*Problem details*:
What you return must match the data exactly, line for line.

*Collected data*:

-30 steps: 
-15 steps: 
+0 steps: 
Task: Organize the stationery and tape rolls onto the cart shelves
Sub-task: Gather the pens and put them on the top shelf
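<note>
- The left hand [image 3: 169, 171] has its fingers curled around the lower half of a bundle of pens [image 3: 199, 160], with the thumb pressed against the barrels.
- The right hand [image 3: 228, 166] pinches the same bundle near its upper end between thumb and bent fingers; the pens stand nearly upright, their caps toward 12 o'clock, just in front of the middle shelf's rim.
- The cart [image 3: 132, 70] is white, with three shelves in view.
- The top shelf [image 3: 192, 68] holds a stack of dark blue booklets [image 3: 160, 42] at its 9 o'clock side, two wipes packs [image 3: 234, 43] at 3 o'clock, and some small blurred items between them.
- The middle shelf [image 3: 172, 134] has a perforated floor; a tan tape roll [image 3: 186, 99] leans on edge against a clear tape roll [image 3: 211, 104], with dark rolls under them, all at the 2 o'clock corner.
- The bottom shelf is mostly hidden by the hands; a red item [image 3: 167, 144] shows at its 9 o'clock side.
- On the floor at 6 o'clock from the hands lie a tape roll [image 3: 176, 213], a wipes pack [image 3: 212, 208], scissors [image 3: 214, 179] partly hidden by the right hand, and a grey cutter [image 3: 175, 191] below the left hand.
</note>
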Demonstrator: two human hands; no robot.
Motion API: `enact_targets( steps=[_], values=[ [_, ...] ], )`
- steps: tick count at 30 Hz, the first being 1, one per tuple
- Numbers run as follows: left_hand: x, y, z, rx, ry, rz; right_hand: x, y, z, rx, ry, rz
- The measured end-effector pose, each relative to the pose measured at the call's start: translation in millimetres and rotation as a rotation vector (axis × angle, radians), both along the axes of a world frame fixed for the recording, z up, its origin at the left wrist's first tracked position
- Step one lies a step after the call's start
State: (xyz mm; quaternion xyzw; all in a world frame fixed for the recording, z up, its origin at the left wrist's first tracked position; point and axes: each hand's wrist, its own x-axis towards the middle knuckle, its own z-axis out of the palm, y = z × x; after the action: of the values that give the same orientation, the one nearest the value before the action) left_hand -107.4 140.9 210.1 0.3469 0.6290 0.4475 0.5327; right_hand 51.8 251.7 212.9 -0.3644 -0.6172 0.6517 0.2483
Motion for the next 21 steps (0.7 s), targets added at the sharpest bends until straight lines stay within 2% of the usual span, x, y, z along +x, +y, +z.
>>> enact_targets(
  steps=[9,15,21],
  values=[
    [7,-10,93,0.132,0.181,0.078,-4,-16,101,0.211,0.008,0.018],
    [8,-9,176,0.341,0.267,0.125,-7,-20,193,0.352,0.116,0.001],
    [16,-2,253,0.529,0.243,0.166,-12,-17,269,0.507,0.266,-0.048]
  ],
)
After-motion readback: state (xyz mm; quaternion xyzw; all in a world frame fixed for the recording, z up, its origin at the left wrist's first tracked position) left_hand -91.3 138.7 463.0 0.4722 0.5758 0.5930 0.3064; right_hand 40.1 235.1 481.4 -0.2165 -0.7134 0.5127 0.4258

*Answer space*:
-30 steps: 
-15 steps: 
+0 steps: 
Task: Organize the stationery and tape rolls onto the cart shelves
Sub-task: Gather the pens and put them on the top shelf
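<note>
- The left hand [image 3: 169, 171] has its fingers curled around the lower half of a bundle of pens [image 3: 199, 160], with the thumb pressed against the barrels.
- The right hand [image 3: 228, 166] pinches the same bundle near its upper end between thumb and bent fingers; the pens stand nearly upright, their caps toward 12 o'clock, just in front of the middle shelf's rim.
- The cart [image 3: 132, 70] is white, with three shelves in view.
- The top shelf [image 3: 192, 68] holds a stack of dark blue booklets [image 3: 160, 42] at its 9 o'clock side, two wipes packs [image 3: 234, 43] at 3 o'clock, and some small blurred items between them.
- The middle shelf [image 3: 172, 134] has a perforated floor; a tan tape roll [image 3: 186, 99] leans on edge against a clear tape roll [image 3: 211, 104], with dark rolls under them, all at the 2 o'clock corner.
- The bottom shelf is mostly hidden by the hands; a red item [image 3: 167, 144] shows at its 9 o'clock side.
- On the floor at 6 o'clock from the hands lie a tape roll [image 3: 176, 213], a wipes pack [image 3: 212, 208], scissors [image 3: 214, 179] partly hidden by the right hand, and a grey cutter [image 3: 175, 191] below the left hand.
</note>
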Demonstrator: two human hands; no robot.
Motion API: `enact_targets( steps=[_], values=[ [_, ...] ], )`
- steps: tick count at 30 Hz, the first being 1, one per tuple
- Numbers run as follows: left_hand: x, y, z, rx, ry, rz; right_hand: x, y, z, rx, ry, rz
- The measured end-effector pose, each relative to the pose measured at the call's start: translation in millimetres and rotation as a rotation vector (axis × angle, radians), both along the axes of a world frame fixed for the recording, z up, its origin at the left wrist's first tracked position
- Step one lies a step after the call's start
State: (xyz mm; quaternion xyzw; all in a world frame fixed for the recording, z up, its origin at the left wrist's first tracked position; point and axes: each hand's wrist, its own x-axis towards the middle knuckle, its own z-axis out of the palm, y = z × x; after the action: of the values that give the same orientation, the one nearest the value before the action) left_hand -107.4 140.9 210.1 0.3469 0.6290 0.4475 0.5327; right_hand 51.8 251.7 212.9 -0.3644 -0.6172 0.6517 0.2483
Motion for the next 21 steps (0.7 s), targets added at the sharpest bends until straight lines stay within 2% of the usual span, x, y, z along +x, +y, +z.
>>> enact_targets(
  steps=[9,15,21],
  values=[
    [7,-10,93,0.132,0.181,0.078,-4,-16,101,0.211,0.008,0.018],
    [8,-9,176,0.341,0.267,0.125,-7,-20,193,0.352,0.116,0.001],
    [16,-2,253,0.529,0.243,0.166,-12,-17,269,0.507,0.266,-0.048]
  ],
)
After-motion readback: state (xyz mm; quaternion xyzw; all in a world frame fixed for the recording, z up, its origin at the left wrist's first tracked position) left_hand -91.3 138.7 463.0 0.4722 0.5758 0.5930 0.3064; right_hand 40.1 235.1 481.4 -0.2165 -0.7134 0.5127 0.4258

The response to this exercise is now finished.